The horrifying thing is that nothing has changed. In fact, current journalistic practices are even more attuned to the pure political fight than they were eleven years ago. Witness our endless Presidential campaign. A full year and a half ahead of the election we are treated to incessant speculation about the success or failure of each subtle political move and the likelihood of the election of this or that candidate, even potential Presidential/Vice Presidential combinations are the subject of endless polling and speculation. In the current crucial debate over what to do in Iraq there is virtually zero coverage of the details and possible outcomes of the various options. Everything focuses on the political game. Who is taking sides and which side are they on, as if there were really only two, with Bush or against Bush.

Over the ensuing decade the number of sources for such gamesmanship have expanded greatly. First, we have met the new enemies of truth, and it is us, the bloggers. It is virtually impossible to find a widely read blog today that focuses on the details of the issues. Almost all delight in declaring wins and losses in todays round of the only battle that interests most political junkies, the next election cycle. Blogs report poll results, supporting articles, news developments, but only those which support the bloggers' view of the fight. The battleground is littered with ad hominem attacks and almost devoid of insightful policy argument.

As for the so called Main Stream Media, the Sunday talk shows, the incessant arguing heads of the cable news networks, it seems to have only gotten worse. Look at Chris Matthews, for example. One can almost actually see Matthews' skin crawl when a guest dares to go two sentences into an explanation of any policy position. Matthews is the prototypical political junkie and former operative. Like a Ritalin-free adolescent with ADHD, he immediately silences any such "silly" responses to cut to the chase, and the chase is always that Bullitt-like run down the hilly streets of America toward the final car crash we call elections. Even the Grey Lady, the nation's newspaper of record is a major sinner in this arena. For well over the last decade the typical NY Times story about any policy battle uses two or three paragraphs to briefly define the details of the issue under debate and the following 20 paragraphs to report on the outcomes or likely effects of the various players and their positions in the arena of the political battle, be it an election campaign or a congressional vote.
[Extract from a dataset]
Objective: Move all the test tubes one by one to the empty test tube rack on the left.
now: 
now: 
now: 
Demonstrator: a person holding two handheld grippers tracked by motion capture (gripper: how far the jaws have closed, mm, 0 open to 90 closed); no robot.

If you want to learn details about the nuances of health care or immigration, the Times will not be your source. My only criticism of Fallows' article is he failure to note the Times as a major practitioner of the very brand of journalism he decries. In fact, the Times' influence provides an excuse to lesser purveyors. After all, if it is good enough for the Times, then...

As Fallows notes, the effect of this brand of journalism is cynicism, if not outright hostility to the journalistic profession. Worse than that, though, is the learned response to such "news" coverage. Many abandon the news altogether or focus on the latest exploits of the latest Hollywood trash queen. Others conclude that the process is really all crap and games, as portrayed by the pundits. The correlation with the shrinking size of the electorate unmistakable. Screw it, let's watch John Stewart. At least he knows what he is saying is bullshit. And we might get a laugh out of it.